Je me demande comment vous êtes, maintenant. Je me demande si vous êtes encore, un peu, un petit peu, là. Existant, sans exister. Réel, sans vivre. Je voudrais soulever la tombe et le granit qui me sépare de vous; j'ai besoin de voir, j'ai besoin de savoir. Ouvrir le couvercle, ouvrir l'opercule. Vérifier. Vérifier si c'est vrai, si c'est bien vrai, si c'est bien vous, là-dessous, depuis un an, séparé de moi. On ne sait jamais, vous pourriez être parti sans laisser un mot, prendre l'avion et changer subitement de vie - comme j'aurais aimé, comme j'aurais préféré. Je vous aurais même pardonné. Aucune fuite n'est pire que la mort. Vous aviez le droit à tout, à fuir, à partir, à vous enfuir, mais pas celui de mourir - la vie n'avait pas le droit de vous prendre, ni la mort.
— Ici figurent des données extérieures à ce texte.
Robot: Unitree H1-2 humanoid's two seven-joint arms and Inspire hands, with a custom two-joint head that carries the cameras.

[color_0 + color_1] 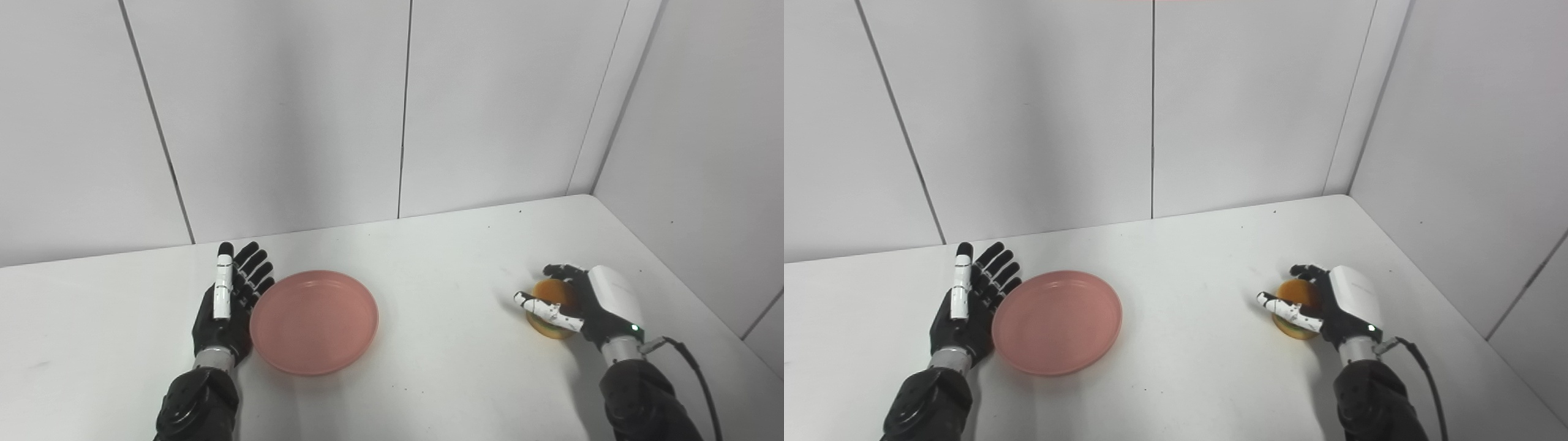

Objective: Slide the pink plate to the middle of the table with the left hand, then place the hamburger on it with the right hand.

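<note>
- The pink plate (313, 321) is seen left of the table's (441, 257) middle, its left rim touched by the flat, spread left hand (225, 306).
- The hamburger (551, 306) is grasped on the table's right side by the right hand (588, 303).

A: What's the room like?
B: White panelled walls (275, 110) with dark vertical seams meet in a corner on the right.
A: Furniture?
B: A white table (441, 257), evenly lit
</note>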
Je voudrais voir si vous êtes encore là, existant. Le psy me dit que les tombent servent justement à cacher les morts des yeux des vivants; parce que ce ne serait pas supportable de les voir, il faut les ensevelir, il faut les enterrer, il faut leur construire une autre image, une image vivante qui n'est pas la réalité. Il me dit qu'il ne faut pas ouvrir ce qui est fermé; que si c'est fermé, il faut que cela le reste. Je sais très bien que je ne supporterais pas de voir ce qui reste de vous; je pense d'ailleurs aussi à mes chats là, je ne supporterais pas de voir ce que la mort a réussi à faire d'eux, de leur innocence, de leur joie, de leur bonheur de vivre.
J'ai horreur des boîtes fermées. Il me faut des clés; ou, à défaut, pouvoir regarder par la serrure et y trouver la lumière allumée. Je ne peux pas imaginer que vous êtes là dessous dans le noir et qu'on a pris tout ce qui restait de vous. Il faut que vous viviez encore, même mort. Il faut qu'on laisse votre corps tranquille. Votre âme n'est plus là, mais il faut qu'on vous laisse ce qui vous faisait vivant, ce qui vous rendait visible, ce qui vous a rendu visible pour mes yeux, ce qui a permis qu'on se rencontre, qu'on se parle et qu'on s'attache l'un à l'autre. Ne mourez pas davantage, mon infirmier d'amour, ne mourez pas plus, il faut que ça s'arrête, je veux vous protéger de cette nature avide et qui reprend, je veux vous préserver, et mes chats aussi, je veux que tout reste en vous intact et beau, vous y avez droit, vous avez droit au moins à ça, puisque la mort vous a pris le reste.